I mentioned in my last post how clear the air was that Saturday during the March ARB open house. This shot of a Whiteman AFB T-38A Talon proves it. The beautiful snow-capped San Bernardino Mountains loom in the distance behind Northrop's classically sleek and glossy-gray trainer.

Usually the smog from Los Angeles chokes the Inland Empire where March ARB sits and you can't see diddly but brown haze. But not that day. The angle is to the Northeast from the ramp at March, in Riverside, looking towards Big Bear and Mt. San Gorgonio.

I had a couple of adventures as a boy scout trying to climb San Gorgonio, which at 11,499 feet, is pretty tall if you're coming from near sea level in Redondo Beach, where I was living at the time. Unfortunately, both of them involved cramps and nausea, so I never actually made it to the top. The guys that did said it was pretty rugged. I'm just as glad I stopped at Dollar Lake.

That's one of the things I love about Southern California, though: you can surf in the ocean in the morning and two or three hours later ski at 8,000 feet or climb to 11,000 feet or more. Not that I ever surfed or skied, but you could if you wanted to. Regardless, that's a dramatic elevation change, equal to or greater than the one from Colorado Springs to the top of Pike's Peak. Of course, you're starting at about 6,500 feet at Colorado Springs, so that would make breathing at the top of Pike's Peak - at 14,115 feet - a bit interesting for us sea-level dwellers. Still, the elevation differential is greater here than in Colorado.

One of these days we'll have to go up to the top of Pike's Peak on the cog rail from Manitou Springs. It looks like fun.

Saturday, May 8, 2010

DC-10 Fire-Bomber - The Big Stick

Wild fires are a fact of life in Southern California. With the expansion of homes and housing tracts into the hills and mountain areas around Los Angeles the threat to life and property is a seasonal worry.

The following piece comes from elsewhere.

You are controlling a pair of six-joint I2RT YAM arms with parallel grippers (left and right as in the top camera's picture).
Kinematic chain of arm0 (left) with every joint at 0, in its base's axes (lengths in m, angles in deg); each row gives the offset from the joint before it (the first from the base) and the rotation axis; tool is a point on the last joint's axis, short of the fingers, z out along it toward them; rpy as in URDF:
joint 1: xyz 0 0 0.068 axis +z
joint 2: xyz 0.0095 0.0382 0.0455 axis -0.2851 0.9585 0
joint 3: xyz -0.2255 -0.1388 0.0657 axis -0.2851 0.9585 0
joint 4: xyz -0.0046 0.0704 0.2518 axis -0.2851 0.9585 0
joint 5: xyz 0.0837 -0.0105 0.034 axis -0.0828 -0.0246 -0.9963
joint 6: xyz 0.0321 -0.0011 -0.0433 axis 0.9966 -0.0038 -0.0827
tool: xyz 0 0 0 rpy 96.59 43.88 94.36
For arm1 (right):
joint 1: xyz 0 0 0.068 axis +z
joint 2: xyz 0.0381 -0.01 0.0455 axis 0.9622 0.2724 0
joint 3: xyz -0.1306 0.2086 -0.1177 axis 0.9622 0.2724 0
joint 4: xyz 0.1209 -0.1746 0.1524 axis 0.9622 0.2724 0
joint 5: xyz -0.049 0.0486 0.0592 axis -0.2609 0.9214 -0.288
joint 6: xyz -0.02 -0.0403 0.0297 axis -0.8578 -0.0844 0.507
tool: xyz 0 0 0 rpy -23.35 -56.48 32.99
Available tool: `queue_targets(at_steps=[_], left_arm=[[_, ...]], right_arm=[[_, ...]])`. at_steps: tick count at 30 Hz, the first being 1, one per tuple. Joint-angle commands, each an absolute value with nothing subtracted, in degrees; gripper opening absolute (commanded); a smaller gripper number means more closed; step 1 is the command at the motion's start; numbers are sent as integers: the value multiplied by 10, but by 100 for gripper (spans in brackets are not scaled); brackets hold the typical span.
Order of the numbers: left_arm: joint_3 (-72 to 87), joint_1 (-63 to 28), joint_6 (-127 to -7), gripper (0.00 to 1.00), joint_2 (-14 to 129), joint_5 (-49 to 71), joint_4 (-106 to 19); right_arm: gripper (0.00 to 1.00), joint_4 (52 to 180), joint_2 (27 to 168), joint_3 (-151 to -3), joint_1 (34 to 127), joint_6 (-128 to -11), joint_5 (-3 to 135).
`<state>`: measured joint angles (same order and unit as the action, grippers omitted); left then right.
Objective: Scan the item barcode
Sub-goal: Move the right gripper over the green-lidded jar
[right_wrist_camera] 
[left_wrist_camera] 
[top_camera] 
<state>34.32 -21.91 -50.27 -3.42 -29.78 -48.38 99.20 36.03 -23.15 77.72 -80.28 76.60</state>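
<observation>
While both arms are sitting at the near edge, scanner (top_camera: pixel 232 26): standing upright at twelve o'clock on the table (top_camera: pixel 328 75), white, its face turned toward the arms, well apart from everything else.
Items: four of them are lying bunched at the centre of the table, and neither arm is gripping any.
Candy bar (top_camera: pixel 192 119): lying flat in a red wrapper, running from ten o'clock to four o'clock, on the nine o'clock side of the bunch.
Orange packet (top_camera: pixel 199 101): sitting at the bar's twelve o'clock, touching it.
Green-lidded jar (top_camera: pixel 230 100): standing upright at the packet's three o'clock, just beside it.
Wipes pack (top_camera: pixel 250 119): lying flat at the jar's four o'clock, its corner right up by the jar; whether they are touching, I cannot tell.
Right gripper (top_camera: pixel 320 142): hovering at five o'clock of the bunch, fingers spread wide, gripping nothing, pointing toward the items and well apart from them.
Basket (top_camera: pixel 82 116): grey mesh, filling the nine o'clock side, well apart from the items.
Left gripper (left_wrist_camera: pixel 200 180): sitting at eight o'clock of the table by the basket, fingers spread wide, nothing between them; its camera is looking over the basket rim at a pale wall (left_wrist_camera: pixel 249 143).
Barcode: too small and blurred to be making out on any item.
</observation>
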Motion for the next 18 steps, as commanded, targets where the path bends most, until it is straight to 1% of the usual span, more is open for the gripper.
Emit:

One of the tools in the firefighter's arsenal is the aerial water tanker. For many years they were surplus World War II aircraft. Then it was 1950s and 1960s aircraft. Lately it has included specially built aircraft supplemented by modified helicopters.

The most intriguing recent development was the conversion of commercial jumbo jets to the fire fighting role. This is one of them, the Douglas DC-10 tri-jet. It is big, it is impressive and it can carry a heck of a lot of water. Plus it can make multiple drops in one mission before landing to refill its tanks.

The DC-10 made an appearance at this year's March ARB open house on May 1. The day was spectacularly clear and the sun angle was gorgeous. Watching a DC-10 that low and dropping that much water was simply awesome.